**INSTRUCTIONS TO FOLLOW:**
From the listing below, copy only the lines running from the line that contains "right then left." to the line that contains "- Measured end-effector", both included.

•••

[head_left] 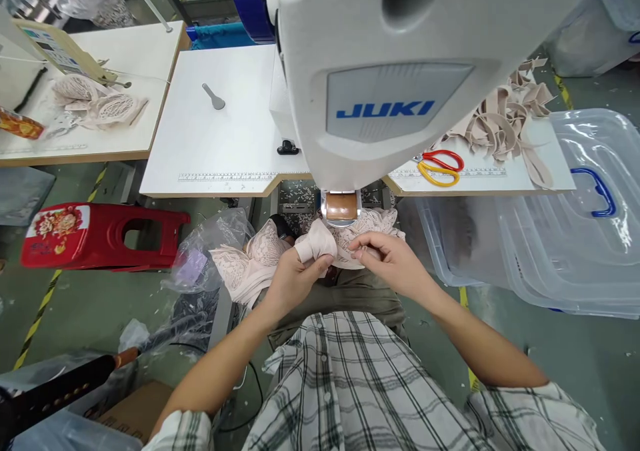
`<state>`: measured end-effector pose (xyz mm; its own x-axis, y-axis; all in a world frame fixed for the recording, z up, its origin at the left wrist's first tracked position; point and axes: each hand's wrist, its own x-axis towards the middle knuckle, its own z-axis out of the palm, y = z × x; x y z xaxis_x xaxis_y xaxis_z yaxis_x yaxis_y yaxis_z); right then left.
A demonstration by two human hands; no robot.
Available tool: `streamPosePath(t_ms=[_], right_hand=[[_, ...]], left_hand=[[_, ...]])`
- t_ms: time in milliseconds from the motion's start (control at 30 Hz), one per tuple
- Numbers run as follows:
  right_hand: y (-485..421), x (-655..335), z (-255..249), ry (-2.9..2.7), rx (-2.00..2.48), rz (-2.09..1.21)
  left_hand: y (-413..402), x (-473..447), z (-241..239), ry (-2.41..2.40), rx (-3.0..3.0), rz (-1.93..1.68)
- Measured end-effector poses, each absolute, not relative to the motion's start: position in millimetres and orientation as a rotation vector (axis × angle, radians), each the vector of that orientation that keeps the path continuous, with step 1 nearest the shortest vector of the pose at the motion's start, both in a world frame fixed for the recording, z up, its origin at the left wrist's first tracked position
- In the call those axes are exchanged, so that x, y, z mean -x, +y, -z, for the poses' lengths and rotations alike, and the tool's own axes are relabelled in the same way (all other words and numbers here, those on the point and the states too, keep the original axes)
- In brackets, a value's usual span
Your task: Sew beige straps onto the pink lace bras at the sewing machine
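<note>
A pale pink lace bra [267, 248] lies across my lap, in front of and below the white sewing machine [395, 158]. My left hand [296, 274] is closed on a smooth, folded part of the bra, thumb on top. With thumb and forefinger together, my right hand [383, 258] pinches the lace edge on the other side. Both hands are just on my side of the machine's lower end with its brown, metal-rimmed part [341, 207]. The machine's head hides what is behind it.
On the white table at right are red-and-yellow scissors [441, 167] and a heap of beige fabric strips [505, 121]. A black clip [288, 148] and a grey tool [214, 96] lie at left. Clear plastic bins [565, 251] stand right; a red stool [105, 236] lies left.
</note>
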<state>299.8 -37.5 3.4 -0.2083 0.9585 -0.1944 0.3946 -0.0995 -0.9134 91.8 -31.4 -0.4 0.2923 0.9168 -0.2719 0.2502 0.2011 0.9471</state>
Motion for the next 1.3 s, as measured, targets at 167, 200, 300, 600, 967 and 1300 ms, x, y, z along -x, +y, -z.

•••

**COMPLETED EXERCISE:**
`<state>`: measured end-effector pose (xyz mm; its own x-axis, y-axis; all in a world frame fixed for the recording, z up, its origin at the left wrist's first tracked position; point and axes: each hand's wrist, its own x-axis towards the middle knuckle, its own z-axis out of the palm, y = z × x; x y z xaxis_x xaxis_y xaxis_z yaxis_x yaxis_y yaxis_z); right then left.
A demonstration by two human hands; no robot.
Available tool: `streamPosePath(t_ms=[_], right_hand=[[_, ...]], left_hand=[[_, ...]])`
- t_ms: time in milliseconds from the motion's start (control at 30 Hz), one per tuple
- Numbers run as follows:
  right_hand: y (-485..421), x (-655..335), z (-255..249), ry (-2.9..2.7), rx (-2.00..2.48), rz (-2.09..1.21)
  left_hand: y (-413..402), x (-473..447), z (-241..239), ry (-2.41..2.40), rx (-3.0..3.0), rz (-1.93..1.68)
- Measured end-effector poses, each absolute, not relative to the motion's start: position in millimetres and orientation as a rotation vector (axis × angle, radians), each the vector of that orientation that keeps the path continuous, with step 1 nearest the shortest vector of the pose at the motion's start, both in a world frame fixed for the recording, z up, its origin at the left wrist's first tracked position

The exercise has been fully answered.